The American Academy of Pediatrics calls for tackling this public health emergency with a harm-reduction approach, using tactics that have successfully resulted in a decrease in motor vehicle-related injuries and deaths. The AAP offers recommendations within an updated policy statement, “Firearm-Related Injuries and Deaths in Children and Youth: Injury Prevention and Harm Reduction,” which, with an accompanying technical report, will be published during the 2022 AAP National Conference and Exhibition in Anaheim, Calif., on Oct. 8.

“This is not a simple problem and it cannot be fixed with a simple solution,” said lead author Lois K. Lee, MD, MPH, FAAP, chair of the AAP Council on Injury, Violence, and Poison Prevention, which wrote the reports. “Pediatricians as a start can offer families guidance and education on more safely storing guns. AAP also calls for supporting legislation that, much like the common-sense requirements for obtaining a driver’s license, would improve gun ownership safety.”

Over the past decade, rates of homicides and suicides from firearms in U.S. youth, especially those ages 15 to 24 years, have increased by 14% and 39%, respectively. Among all youth firearm deaths, homicides account for 58%, suicides account for 37%, 2% are unintentional, and legal intervention accounts for 1%.

About 85% of firearm deaths in children ages 12 and younger occur in the home. Teens ages 13-17 are equally likely to be killed at home (39%) or on the street/sidewalk (38%), according to research based on 2014 data.

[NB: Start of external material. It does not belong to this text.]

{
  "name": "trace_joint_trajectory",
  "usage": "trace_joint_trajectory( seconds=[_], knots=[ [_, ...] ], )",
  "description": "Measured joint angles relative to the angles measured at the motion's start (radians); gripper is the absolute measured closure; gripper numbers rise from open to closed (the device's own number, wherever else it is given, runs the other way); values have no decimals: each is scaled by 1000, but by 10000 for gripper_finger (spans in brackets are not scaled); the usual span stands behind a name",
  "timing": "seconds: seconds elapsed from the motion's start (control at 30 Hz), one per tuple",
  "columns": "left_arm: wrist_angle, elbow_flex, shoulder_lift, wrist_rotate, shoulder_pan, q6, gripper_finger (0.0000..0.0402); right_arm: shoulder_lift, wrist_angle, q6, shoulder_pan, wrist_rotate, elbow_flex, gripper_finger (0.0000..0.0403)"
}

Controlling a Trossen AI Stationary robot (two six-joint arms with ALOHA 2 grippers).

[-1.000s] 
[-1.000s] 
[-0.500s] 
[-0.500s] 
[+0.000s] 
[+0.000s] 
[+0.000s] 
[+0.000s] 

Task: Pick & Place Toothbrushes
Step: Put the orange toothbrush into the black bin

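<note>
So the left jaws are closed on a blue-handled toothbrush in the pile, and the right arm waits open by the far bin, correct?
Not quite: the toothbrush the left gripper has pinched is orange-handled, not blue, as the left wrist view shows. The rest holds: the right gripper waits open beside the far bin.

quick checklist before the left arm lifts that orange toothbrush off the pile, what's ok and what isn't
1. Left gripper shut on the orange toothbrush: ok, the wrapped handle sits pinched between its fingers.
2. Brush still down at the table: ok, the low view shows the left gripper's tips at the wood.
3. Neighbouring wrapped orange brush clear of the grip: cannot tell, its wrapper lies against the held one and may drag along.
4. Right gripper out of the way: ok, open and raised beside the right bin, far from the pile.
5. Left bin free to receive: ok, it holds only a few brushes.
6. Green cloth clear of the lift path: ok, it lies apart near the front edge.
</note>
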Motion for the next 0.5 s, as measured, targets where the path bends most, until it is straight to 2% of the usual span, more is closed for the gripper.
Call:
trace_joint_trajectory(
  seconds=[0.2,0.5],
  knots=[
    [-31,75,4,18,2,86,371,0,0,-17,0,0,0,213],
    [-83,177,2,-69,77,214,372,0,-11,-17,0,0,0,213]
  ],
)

“Many firearm tragedies escape public attention because they occur in a home, sometimes in a child’s own home or at a friend’s house, or their neighbor’s or grandparent’s residence,” said Eric W. Fleegler, MD, MPH, FAAP, a co-author of both reports. “Research tells us that families tend to underestimate how children will behave when they encounter a gun and miscalculate the risks. Suicide risks are also a huge concern, especially in families where teens are struggling with their mental health.”

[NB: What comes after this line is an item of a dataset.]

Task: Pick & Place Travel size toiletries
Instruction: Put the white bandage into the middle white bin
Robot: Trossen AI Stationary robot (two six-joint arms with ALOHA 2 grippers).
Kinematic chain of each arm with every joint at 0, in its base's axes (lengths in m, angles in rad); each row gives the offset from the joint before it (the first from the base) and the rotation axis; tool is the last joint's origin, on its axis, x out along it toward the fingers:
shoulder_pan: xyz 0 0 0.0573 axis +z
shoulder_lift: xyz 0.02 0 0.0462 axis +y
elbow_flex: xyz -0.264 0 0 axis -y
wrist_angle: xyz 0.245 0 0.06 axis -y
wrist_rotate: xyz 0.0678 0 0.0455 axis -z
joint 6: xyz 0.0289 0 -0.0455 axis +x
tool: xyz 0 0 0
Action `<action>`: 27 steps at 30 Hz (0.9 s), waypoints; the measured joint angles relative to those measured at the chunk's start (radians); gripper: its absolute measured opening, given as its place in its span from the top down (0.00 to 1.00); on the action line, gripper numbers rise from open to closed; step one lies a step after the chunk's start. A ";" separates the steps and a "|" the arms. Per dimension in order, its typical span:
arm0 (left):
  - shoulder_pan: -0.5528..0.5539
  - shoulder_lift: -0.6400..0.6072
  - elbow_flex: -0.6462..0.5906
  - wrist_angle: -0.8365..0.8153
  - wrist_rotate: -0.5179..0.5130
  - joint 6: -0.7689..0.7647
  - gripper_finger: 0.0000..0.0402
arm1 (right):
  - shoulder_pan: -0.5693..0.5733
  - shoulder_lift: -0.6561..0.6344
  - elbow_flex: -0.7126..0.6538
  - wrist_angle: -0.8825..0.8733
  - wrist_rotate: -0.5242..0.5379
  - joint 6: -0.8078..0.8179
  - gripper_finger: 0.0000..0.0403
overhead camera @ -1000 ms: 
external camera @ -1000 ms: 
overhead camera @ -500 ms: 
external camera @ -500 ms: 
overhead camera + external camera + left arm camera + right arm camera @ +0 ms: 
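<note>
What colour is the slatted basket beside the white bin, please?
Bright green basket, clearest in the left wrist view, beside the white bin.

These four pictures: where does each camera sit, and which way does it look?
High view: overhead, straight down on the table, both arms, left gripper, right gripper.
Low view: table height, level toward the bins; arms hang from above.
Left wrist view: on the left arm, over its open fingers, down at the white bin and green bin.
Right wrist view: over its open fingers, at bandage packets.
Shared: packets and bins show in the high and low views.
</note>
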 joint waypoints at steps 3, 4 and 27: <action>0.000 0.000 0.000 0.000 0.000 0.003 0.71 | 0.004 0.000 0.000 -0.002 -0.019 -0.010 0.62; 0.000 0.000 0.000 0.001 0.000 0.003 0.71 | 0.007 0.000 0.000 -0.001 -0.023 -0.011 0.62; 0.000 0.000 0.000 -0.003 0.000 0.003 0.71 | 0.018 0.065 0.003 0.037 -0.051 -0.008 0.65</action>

AAP recommends actions at the local, state and federal levels that include:

  • Firearm anticipatory guidance and lethal means counseling, mental health screenings and safe gun storage education provided by clinicians as part of routine patient visits;
  • Increased funding for violence intervention programs at hospital and community settings;
  • Regulations so firearms are regulated for safety like other consumer products, including motor vehicles. National requirements could be established for training, licensing, insurance coverage, and registration of individuals purchasing firearms and requirements for safe storage;
  • Firearm safety design and regulation, with advocacy for the design and sale of affordable personalized “smart” gun and safety technology, which allow only authorized users to pull the trigger on the firearm;
  • Legislation that includes universal background checks using both federal databases and information from local law enforcement before all firearm purchases;
  • Legislation encouraging the safe storage of firearms;
  • Extreme risk protection order (ERPO) laws, also known as “red flag laws,” that prohibit individuals at risk from harming themselves or others from purchasing or owning a firearm by a court order;
  • More funding for firearm injury and prevention research;

Research and publications addressing firearm-related injuries, deaths, and interventions has lagged far behind other areas of study and impeded the ability to apply evidence-based approaches to decrease firearm injuries and deaths in U.S. children and youth.